Dental cone beam computed tomography (CT) is a special type of x-ray equipment used when regular dental or facial x-rays are not sufficient and more detailed scans are needed.

What is Dental Cone Beam CT?

This type of CT scanner uses a special type of technology to generate three dimensional (3-D) images of dental structures, soft tissues, nerve paths and bone in the craniofacial region in a single scan. Images obtained with cone beam CT allow for more precise treatment planning.

Why May I Need a Dental Cone Beam CT Scan?

Dental cone beam CT is commonly used for treatment planning of orthodontic issues. It is also useful for more complex cases that involve:

  • surgical planning for impacted teeth.
  • diagnosing temporomandibular joint disorder (TMJ).
  • accurate placement of dental implants.
  • evaluation of the jaw, sinuses, nerve canals and nasal cavity.
  • detecting, measuring and treating jaw tumors.
  • determining bone structure and tooth orientation.
  • locating the origin of pain or pathology.
  • The analysis of the dental and skeletal relationships of the human skull.
  • reconstructive surgery.

How Should I Prepare for a Scan?

A cone beam CT examination requires no special preparation.

Prior to the examination, you may be asked to remove anything that may interfere with the imaging, including metal objects, such as jewelry, eyeglasses, hairpins and hearing aids. Although removable dental work may have to be removed, it is best to bring these along to your examination, since your dentist or oral surgeon may need to examine them as well.
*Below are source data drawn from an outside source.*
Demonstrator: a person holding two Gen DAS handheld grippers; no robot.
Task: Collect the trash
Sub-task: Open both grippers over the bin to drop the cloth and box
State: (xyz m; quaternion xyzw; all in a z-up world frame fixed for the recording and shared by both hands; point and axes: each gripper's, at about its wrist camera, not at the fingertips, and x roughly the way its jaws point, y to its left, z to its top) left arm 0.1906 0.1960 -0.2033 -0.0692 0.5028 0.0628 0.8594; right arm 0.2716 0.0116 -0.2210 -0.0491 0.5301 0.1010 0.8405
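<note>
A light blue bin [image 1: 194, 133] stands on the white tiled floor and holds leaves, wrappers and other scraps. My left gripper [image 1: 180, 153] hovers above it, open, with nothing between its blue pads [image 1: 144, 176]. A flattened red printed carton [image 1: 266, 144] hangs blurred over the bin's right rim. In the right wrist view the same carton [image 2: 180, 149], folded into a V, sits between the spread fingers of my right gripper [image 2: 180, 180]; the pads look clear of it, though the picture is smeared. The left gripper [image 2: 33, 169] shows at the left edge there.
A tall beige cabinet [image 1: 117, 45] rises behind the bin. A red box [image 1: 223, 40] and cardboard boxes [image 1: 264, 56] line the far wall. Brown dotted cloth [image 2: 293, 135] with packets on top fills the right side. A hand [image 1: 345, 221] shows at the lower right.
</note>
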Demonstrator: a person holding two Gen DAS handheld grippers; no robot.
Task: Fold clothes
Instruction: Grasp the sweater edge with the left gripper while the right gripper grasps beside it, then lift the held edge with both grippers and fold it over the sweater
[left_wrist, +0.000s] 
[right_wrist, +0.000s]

Women should inform their dentist or oral surgeon if they think there is any possibility that they are pregnant.

What Can I Expect During the Scan?

You'll be asked to sit down in the test chair or lie back on the exam table, based on the sort of cone beam CT scanner used. We will place you to ensure that the field of attention is centered at the beam. You'll be asked to remain very still while the x-ray source and sensor revolve around you to get a 360-degree rotation or less. This generally may take between 20 to 40 minutes for a comprehensive scan, also referred to as a complete mouth x ray, where the whole dental and mouth arrangements are imaged. It can take less than 10 minutes to get a regional scan which concentrates on a particular field of the upper of lower jaw bone.